Building on this momentum, the Opening Extractives programme facilitated a two-day workshop in the outskirts of Yerevan on using beneficial ownership data for investigative reporting and advocacy. In collaboration with the Freedom of Information Center of Armenia (FOICA), civil society groups and journalists shared skills, tools and methodologies to analyse and use beneficial ownership disclosures and improve public oversight of natural resource governance in Armenia. 


The first day of the workshop kicked off with a presentation from the Ministry of Justice of Armenia to introduce Armenia’s state of play regarding beneficial ownership regulations, systems and obligations. The session was followed by a Q&A session with participants and proceeded by a training on company declaration forms, presented by respected journalists and trainers Mkrtich Karapetyan and Ani Grigoryan, from CivilNet.  

Louise Russell-Prywata, Policy Director at Open Ownership, provided an overview of the state of play of beneficial ownership transparency globally, and presented cases studies on uses of beneficial ownership in European countries. She stressed the importance of global, linkable beneficial ownership data, as this cross-border problem needs to be tackled transnationally.  

Finally, Kristine Aghalaryan of Hetq, a network of investigative journalists, facilitated a masterclass on how to conduct investigating research, where participants learned to link and verify different data sources available in Armenia, build relationships with informants and report engaging stories.  


Some of the challenges journalists mentioned during the workshop were that beneficial ownership information was not downloadable in bulk which causes obstacles for analysis and verification of data.

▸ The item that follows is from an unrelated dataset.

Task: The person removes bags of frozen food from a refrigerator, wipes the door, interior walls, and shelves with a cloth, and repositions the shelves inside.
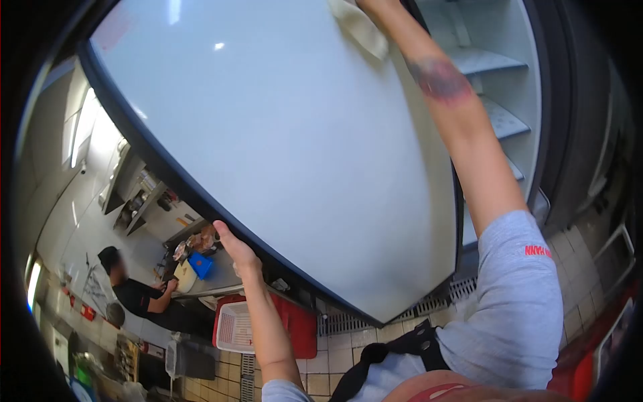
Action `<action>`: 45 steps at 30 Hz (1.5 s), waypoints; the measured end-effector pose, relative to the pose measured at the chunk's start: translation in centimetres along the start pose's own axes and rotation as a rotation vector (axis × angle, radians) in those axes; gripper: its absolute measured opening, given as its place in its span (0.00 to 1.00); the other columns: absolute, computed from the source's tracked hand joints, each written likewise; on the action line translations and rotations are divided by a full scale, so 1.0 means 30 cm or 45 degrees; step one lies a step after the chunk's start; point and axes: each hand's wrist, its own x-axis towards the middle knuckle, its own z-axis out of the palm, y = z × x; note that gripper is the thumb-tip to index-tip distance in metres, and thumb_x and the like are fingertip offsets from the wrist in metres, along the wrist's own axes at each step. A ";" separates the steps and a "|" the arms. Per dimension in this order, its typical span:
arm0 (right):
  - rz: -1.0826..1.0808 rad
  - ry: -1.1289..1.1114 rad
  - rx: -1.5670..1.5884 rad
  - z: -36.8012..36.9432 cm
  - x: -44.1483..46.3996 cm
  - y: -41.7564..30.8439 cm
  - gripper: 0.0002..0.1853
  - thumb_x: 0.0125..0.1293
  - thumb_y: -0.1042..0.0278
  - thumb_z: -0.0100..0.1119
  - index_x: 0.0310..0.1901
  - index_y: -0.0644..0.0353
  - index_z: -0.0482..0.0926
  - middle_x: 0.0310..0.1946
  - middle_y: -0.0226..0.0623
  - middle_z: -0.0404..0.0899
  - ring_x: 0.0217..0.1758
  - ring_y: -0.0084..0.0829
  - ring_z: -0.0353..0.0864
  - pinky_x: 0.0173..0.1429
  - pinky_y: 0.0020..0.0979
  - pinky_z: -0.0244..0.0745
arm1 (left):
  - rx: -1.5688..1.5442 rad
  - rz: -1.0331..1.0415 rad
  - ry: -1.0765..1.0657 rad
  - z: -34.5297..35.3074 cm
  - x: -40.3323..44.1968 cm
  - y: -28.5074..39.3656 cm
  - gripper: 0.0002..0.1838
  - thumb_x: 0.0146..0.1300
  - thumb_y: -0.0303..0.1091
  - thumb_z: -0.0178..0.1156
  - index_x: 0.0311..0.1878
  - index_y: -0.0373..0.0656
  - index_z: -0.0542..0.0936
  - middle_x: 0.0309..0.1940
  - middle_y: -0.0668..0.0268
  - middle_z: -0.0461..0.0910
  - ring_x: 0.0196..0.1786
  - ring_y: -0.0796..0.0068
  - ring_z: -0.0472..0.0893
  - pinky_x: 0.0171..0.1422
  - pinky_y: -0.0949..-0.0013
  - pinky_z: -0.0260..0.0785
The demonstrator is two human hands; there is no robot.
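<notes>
A large white door panel with a dark edge fills the upper middle of the view, standing open beside a cabinet with shelves. My left hand grips the dark lower-left edge of the panel, its thumb on the near side and the other fingers hidden. At the top of the view, my right hand is mostly cut off by the frame. Next to it, a pale cloth lies against the panel's white surface; how the fingers hold it is hidden.
White shelves are inside the cabinet at right. A person in dark clothes works at a counter at lower left, near a blue container. A white basket and red bins stand on the tiled floor, with drain grates.
</notes>
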 end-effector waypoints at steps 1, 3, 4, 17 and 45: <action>0.046 -0.248 0.042 -0.099 -0.121 0.050 0.33 0.66 0.54 0.49 0.65 0.71 0.63 0.65 0.58 0.62 0.71 0.51 0.58 0.73 0.43 0.55 | 0.007 0.002 -0.014 0.007 -0.009 0.001 0.37 0.72 0.61 0.39 0.61 0.30 0.68 0.58 0.58 0.73 0.57 0.67 0.73 0.63 0.66 0.63; 0.049 -0.248 -0.150 -0.386 -0.483 0.063 0.28 0.65 0.56 0.52 0.59 0.71 0.69 0.61 0.56 0.69 0.65 0.51 0.67 0.68 0.44 0.61 | 0.022 0.022 -0.041 0.002 -0.028 0.012 0.37 0.72 0.60 0.39 0.61 0.30 0.68 0.58 0.58 0.72 0.58 0.66 0.73 0.64 0.66 0.63; 0.240 -0.309 -0.165 -0.564 -0.672 0.040 0.33 0.64 0.57 0.55 0.61 0.77 0.64 0.62 0.58 0.67 0.68 0.51 0.64 0.71 0.44 0.58 | 0.035 0.018 -0.078 -0.007 -0.030 0.013 0.37 0.72 0.61 0.38 0.63 0.31 0.67 0.59 0.58 0.72 0.59 0.66 0.72 0.65 0.65 0.62; 0.844 -0.129 -0.852 -0.658 -1.180 -0.122 0.36 0.65 0.43 0.54 0.63 0.69 0.65 0.66 0.61 0.60 0.71 0.57 0.56 0.73 0.54 0.50 | 0.119 0.125 -0.166 -0.026 0.009 -0.021 0.40 0.71 0.63 0.39 0.60 0.27 0.69 0.57 0.56 0.74 0.56 0.64 0.75 0.62 0.65 0.65; 1.402 -0.055 -0.227 -0.874 -1.136 -0.465 0.33 0.60 0.70 0.55 0.67 0.68 0.59 0.68 0.53 0.58 0.71 0.49 0.56 0.73 0.47 0.50 | -0.102 -0.151 -0.501 -0.195 -0.026 -0.061 0.41 0.60 0.70 0.48 0.62 0.43 0.69 0.59 0.59 0.71 0.60 0.61 0.72 0.64 0.52 0.66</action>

Another challenge flagged was payment of fees to access the various websites which made their work difficult and costly. Representatives from the the State Registry, which maintains the beneficial ownership register, engaged positively with these issues, and civil society and journalists ensured their willingness to work with government on follow up actions on analysing beneficial ownership data. The Ministry of Justice representatives committed to evaluating alternatives to improve the ease with which journalists can access the data. 

On the second day, representatives from CivilNet, an online television and media source with a focus on human rights and democracy in Armenia, discussed available data sources and how the data can be used. Participants drew on existing databases – such as Armenia’s elections registry and the national procurement system, as well as information from public financial disclosures and assets declarations, contracts and sanctioned companies – and pitched ideas on using beneficial ownership data for research and advocacy projects. Ideas discussed among participants include investigating the true owners of the Armenian media centres and TV stations, looking into health reforms and procurement processes, assessing conflicts of interest in the land and hydroelectric sell process, and addressing irregularities in the mining sector through beneficial ownership transparency. 


Finally, Lusine Torosyan, National Coordinator of Armenia EITI, showcased Armenia EITI’s disclosures of beneficial ownership and other EITI related data, while Louise Russell-Prywata introduced the Open Ownership Register. The Opening Extractives programme will continue to support Armenia in its efforts towards beneficial ownership transparency and data use, and will look to Armenia to pioneer good practices in the coming years.  

As next steps, the programme will follow up on the work of investigative journalists and civil society representatives on the five selected mentorship beneficial ownership data use projects which will be supported by the Opening Extractives programme in partnership with Freedom of Information Center of Armenia (FOICA).